Education adapted and began teaching industrial age values of showing up on time, doing what you are told, not asking questions, and avoiding mistakes. The result? As a society, most of us have lost the skills necessary to run a business – or never learned them. We have also lost the infrastructure necessary for learning skills – apprenticeships where years of on-the-job training teach skills and craftsmanship that cannot be learned any other way.
It is encouraging to see TV series that honor small business owners: Like “Pawn Stars,” “Counting Cars,” “Rehab Addict,” “Property Brothers,” and shows about restaurants. They reasonably depict life as a small business owner. These shows may encourage people to start antique shops, auto restoration businesses, coffeehouses and other enterprises, showing the excitement, grit and fun of being small business owners. Most entrepreneurs I know would admit their businesses would make for good reality TV.
These shows underscore the high level of skill and knowledge necessary to run a small business and the lack of opportunity to learn these skills. Small businesses started by people coming out of the corporate world often fail because the owners have never developed the skills necessary to succeed.

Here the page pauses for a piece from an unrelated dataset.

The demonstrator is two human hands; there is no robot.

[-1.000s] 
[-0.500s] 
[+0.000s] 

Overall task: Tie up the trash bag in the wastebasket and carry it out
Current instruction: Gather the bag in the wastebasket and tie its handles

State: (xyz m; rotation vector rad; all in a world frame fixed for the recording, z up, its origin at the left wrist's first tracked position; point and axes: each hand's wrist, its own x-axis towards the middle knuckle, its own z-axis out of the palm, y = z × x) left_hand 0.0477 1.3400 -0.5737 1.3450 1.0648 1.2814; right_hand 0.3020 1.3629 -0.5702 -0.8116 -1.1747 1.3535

Fortunately, I grew up in the auction business, worked in a pawn shop, managed a retail store, and played in a rock band, all of which prepared me to be the owner of a photo lab, coffeehouse, and now a commercial photography business. Of course, entrepreneurs are not a new phenomenon, or something that started in the 18th century. In fact, the Bible offers many examples of entrepreneurs:
Abraham was a cattleman and landowner. Noah must have gained a wide array of skills to be equipped for building the ark. Before becoming kind of Israel, David was a shepherd. Nehemiah was cupbearer to the king of Babylon, but had the understanding and leadership skills to direct a large team in rebuilding Jerusalem. In the New Testament, several of Jesus’ followers were fishermen, and the apostle Paul was a tentmaker – a man who made leather goods. His ministry had no corporate sponsorship.
In fact, in 1 Thessalonians 4:11, Paul wrote, “Make it your goal to live a quiet life, minding your own business and working with your hands, just as we instructed you before.” Today people that start their own businesses are often viewed as adventurers and risk-takers, but in reality, over the centuries entrepreneurs have played indispensable roles in society. Maybe we will see many more entrepreneurs in the years to come. Then we can truly “work as for the Lord, rather than for men” (Colossians 3:23).
Jim Mathis is the owner of a photography studio in Overland Park, Kansas, specializing in executive, commercial and theatrical portraits, and operates a school of photography. Jim is the author of High Performance Cameras for Ordinary People, a book on digital photography. He formerly was a coffee shop manager and executive director of CBMC in Kansas City, Kansas and Kansas City, Missouri.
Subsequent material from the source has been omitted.